Me permito otra palabra antigua, cuando lo íntimo y el espíritu parecen cosas del pasado, porque entre los modelos de escritura de Giordano están ciertos moralistas e ironistas franceses, aficionados al mot d’esprit. El juego entre la red y el libro, que por momentos se vuelve un tema, indica también esa posibilidad de la ironía que nos lleva directamente al círculo íntimo del ensayista que ha suspendido su posición crítica para pensar en la vida, volviendo así al iniciador de todos los géneros subjetivos: Montaigne. Lo crucial y lo que torna amable incluso la tentativa de una moral para enfrentar la existencia cotidiana es que los giros irónicos corren muchas veces a cuenta de otros, cuyos humores no escritos merecen la anotación que los salva del tiempo que pasa. La hija adolescente, ante la invitación a una charla sobre el ensayo que el diarista debe impartir y en la que podría saber a qué se dedica el padre, declina el convite diciendo: “Prefiero mantener el misterio”. El padre del escritor extiende fantásticamente su ingenio y hace un chiste posible, imaginable, después de muerto. Amigos ocurrentes, un psicoanalista que permitió la risa luego de la angustia. La esposa que deslumbra al autor y que parece sonreír ante las peripecias del profesor que escribe.
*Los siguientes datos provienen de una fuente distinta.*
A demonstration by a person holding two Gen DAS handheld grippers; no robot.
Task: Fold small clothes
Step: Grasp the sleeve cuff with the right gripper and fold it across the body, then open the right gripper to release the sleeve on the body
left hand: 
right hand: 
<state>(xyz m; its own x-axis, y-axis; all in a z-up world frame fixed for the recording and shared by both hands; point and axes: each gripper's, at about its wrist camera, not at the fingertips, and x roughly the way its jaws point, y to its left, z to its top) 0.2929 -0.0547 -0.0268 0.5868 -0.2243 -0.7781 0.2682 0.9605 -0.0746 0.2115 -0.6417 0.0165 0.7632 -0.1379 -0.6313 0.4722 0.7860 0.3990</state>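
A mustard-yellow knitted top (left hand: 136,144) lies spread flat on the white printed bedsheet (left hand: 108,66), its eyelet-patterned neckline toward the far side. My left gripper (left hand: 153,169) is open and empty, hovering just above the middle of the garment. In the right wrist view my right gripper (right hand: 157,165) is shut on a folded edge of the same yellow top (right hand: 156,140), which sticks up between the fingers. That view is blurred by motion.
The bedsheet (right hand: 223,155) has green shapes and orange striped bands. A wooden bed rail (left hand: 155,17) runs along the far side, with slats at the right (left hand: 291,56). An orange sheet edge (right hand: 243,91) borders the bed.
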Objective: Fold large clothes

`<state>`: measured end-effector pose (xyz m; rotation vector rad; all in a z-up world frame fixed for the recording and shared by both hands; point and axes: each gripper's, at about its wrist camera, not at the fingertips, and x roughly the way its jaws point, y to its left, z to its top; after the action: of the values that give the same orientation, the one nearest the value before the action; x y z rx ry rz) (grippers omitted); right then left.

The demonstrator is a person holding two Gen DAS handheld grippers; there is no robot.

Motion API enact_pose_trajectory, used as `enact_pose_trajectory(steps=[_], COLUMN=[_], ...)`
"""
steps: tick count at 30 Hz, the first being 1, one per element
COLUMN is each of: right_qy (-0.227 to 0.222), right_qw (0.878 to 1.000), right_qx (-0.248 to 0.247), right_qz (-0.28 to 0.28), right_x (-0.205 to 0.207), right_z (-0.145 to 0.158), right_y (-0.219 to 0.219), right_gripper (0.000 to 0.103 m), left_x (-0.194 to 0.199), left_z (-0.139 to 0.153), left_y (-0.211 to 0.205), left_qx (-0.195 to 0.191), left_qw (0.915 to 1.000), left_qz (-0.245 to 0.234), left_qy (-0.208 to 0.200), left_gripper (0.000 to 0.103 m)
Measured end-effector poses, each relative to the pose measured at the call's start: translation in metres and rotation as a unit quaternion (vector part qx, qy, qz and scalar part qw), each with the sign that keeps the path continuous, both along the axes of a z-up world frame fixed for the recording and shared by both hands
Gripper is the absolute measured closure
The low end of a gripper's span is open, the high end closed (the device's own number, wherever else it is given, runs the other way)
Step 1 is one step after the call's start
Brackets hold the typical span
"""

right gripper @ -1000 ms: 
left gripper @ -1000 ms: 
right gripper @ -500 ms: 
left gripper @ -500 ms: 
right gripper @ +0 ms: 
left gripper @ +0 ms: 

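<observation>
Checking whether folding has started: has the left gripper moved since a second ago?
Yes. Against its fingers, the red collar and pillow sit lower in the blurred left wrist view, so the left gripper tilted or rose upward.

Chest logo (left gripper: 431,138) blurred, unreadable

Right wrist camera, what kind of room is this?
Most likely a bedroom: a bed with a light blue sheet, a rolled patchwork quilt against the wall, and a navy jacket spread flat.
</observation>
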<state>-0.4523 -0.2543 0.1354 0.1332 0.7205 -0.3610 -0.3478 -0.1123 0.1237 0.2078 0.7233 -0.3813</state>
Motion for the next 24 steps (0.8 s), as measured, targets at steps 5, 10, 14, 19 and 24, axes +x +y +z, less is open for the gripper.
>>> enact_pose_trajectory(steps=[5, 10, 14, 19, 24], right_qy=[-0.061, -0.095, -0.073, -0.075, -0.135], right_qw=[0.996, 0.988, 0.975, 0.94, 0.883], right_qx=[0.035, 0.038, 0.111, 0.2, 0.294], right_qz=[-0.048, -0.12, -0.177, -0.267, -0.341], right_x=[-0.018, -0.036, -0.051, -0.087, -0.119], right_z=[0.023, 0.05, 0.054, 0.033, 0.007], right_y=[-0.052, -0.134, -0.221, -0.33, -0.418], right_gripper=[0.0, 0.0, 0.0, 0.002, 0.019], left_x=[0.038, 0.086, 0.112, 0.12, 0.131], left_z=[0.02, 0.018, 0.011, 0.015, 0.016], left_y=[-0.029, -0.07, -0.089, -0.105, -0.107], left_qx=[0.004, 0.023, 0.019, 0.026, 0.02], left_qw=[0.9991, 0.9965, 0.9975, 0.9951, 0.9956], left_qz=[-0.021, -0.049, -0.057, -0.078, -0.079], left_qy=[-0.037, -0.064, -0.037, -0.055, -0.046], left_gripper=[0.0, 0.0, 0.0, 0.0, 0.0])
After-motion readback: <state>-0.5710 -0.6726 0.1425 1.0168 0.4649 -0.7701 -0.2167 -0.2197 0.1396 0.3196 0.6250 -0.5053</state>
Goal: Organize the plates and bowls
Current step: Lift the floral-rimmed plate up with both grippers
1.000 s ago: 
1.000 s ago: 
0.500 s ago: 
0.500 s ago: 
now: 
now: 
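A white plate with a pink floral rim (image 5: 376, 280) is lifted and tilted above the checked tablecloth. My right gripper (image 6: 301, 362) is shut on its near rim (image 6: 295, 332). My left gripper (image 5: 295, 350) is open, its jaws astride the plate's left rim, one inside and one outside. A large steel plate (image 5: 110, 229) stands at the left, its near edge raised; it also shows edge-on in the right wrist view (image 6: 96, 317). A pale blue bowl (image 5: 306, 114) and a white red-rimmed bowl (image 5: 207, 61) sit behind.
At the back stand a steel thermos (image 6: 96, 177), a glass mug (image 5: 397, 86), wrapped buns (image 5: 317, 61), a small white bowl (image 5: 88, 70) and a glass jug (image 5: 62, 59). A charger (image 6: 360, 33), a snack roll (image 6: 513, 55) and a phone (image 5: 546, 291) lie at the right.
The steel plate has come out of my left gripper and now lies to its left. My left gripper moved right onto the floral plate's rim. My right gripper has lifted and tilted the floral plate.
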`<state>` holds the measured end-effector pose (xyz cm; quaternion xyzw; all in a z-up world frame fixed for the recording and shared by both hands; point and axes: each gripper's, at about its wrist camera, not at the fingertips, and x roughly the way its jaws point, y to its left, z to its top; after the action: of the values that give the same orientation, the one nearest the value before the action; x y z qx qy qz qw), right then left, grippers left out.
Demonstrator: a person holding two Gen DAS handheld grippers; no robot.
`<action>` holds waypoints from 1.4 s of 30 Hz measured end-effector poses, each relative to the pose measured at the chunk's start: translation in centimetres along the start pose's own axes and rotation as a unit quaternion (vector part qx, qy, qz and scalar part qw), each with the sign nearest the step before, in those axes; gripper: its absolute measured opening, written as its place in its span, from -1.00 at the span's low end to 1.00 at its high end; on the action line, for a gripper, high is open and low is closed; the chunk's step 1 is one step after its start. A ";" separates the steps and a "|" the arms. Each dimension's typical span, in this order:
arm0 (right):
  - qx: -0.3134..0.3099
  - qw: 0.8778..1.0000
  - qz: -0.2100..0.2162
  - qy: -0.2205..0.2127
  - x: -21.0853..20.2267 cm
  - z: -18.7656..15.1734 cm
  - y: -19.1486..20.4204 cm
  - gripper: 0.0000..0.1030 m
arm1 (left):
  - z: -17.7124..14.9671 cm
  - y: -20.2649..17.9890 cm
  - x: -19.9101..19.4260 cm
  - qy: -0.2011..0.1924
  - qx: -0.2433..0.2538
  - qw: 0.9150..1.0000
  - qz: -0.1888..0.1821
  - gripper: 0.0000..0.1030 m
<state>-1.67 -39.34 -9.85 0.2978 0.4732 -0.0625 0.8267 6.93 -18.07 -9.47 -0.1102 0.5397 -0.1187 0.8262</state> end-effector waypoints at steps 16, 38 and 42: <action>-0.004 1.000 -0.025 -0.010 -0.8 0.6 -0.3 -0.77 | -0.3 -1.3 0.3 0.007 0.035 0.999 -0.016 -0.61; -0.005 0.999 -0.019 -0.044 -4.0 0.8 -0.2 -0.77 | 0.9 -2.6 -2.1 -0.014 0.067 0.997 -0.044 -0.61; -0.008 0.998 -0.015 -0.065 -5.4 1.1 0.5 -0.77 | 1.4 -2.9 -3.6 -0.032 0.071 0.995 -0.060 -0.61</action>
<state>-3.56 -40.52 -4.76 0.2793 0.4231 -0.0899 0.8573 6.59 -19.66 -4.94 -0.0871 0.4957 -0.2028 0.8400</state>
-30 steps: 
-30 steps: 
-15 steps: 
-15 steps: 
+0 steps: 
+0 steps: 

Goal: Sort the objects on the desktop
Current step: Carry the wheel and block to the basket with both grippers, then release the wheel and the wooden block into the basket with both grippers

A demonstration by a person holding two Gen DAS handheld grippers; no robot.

En fin, en ese círculo de intimidad, al que se suman lecturas, viajes, conversaciones intelectuales y hasta recomendaciones de canciones pop y de viejas telenovelas, se entrevé un ámbito de felicidad al que corresponde una escritura feliz, donde la ironía se comparte y no socava la fluidez del estilo. Cada entrada tiene un guiño debajo de su fecha en forma de títulos o etiquetas, cuya enumeración podría ser la mejor reseña y el más claro señalamiento de una convalecencia que, como se pensó desde Baudelaire hasta Onetti, implica una sobreinvestidura de la atención. Tal vez en eso consista llevar o imaginar que se lleva un diario: la intensificación de lo que se vive.
Una última observación merece el título entonces. Por momentos, casi como si fuera un tema de novela, se menciona el tiempo de la enfermedad, que no se define sino negativamente. Se trataría de una falta, un desapego, incluso una tristeza que antes del diario, en tiempos de análisis personales que no se escribían, impedían hacer ciertas cosas, cumplir con obligaciones que no por banales habrían dejado de generar sentimientos de culpa. El diario de Giordano es por lo tanto una bitácora de la alegría, un muestrario de receptividad y de atención recobradas que devuelven los libros a la vida. Pero además cumple con viejas promesas que el estudioso del ensayo como género le había hecho a la tarea de escribir crítica: ser literatura tout court.
Alberto Giordano, El tiempo de la convalecencia, Iván Rosado, 2017, 288 págs.